In [227]:
import pandas as pd
import numpy as np
import numpy as np
from IPython.display import display, HTML, Math
from sympy import init_printing, Matrix, symbols, sqrt
init_printing(use_latex = 'mathjax')

# Variance ($\sigma^{2}$)

Variance is the average squared deviation from the mean. This measure of the variability of spread in a set of data.

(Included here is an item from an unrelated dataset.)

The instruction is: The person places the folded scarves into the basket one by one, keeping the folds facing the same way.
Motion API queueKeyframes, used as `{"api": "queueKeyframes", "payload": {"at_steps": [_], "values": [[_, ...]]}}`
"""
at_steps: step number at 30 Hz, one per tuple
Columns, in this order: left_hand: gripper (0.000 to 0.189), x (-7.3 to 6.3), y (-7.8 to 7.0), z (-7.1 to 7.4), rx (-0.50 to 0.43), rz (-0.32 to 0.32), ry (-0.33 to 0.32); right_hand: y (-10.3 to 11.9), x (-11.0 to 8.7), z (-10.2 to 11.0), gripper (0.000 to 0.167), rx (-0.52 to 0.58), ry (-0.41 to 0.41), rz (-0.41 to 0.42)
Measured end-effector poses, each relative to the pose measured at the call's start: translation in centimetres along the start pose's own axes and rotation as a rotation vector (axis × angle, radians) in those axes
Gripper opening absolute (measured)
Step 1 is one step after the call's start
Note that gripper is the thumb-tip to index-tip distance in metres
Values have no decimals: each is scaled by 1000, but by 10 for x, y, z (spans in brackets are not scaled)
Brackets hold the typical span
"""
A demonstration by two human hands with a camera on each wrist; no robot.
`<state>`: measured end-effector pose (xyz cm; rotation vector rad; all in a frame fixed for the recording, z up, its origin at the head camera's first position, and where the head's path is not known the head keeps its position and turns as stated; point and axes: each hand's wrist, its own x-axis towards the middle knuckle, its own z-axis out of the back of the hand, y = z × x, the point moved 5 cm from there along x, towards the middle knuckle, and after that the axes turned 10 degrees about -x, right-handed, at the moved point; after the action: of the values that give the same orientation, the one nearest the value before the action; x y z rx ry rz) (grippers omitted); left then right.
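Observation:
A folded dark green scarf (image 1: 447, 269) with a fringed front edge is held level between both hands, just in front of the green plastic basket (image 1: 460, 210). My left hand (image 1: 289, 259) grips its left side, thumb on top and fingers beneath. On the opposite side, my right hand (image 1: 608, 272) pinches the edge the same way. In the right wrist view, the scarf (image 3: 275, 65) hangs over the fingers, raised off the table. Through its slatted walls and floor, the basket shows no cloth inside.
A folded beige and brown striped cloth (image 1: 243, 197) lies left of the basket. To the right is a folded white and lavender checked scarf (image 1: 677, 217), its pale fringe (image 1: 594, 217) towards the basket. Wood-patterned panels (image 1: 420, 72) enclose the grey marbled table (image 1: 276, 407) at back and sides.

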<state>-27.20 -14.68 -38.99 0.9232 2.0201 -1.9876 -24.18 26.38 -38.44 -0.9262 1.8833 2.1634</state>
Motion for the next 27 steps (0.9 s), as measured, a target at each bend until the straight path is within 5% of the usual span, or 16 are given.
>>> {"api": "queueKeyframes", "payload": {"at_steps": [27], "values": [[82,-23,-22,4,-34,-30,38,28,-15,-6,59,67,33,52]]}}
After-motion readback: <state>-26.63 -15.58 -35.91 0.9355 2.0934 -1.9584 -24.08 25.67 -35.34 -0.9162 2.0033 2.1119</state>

$$\sigma^{2}(x) = \frac{\Sigma{(x_{i} - \bar{x})^2}}{N}$$


- $N$ - Number of observations 
- $\bar{x}$ - mean of the given variable
- $x_{i}$ - $i^{th}$ row variable




### Example data

Let us assume there is an experiment (observing stars in a galaxy, running an experiment in the lab or watching the stock market). Each observation measures some parameters. In the case of observing stars, we can record its Mass, Radius, Flux, and distance. Experiments in the lab could be a chemical reaction that has its temperature, reaction rate, color changes ... etc. Watching the stock market records high value, low value, buying price, selling price ...etc. We can pick any number of parameters, and that depends on the experiment and also what quantities we are interested in. For the practical purposes, let us assume all the parameters are recorded as floating point numbers.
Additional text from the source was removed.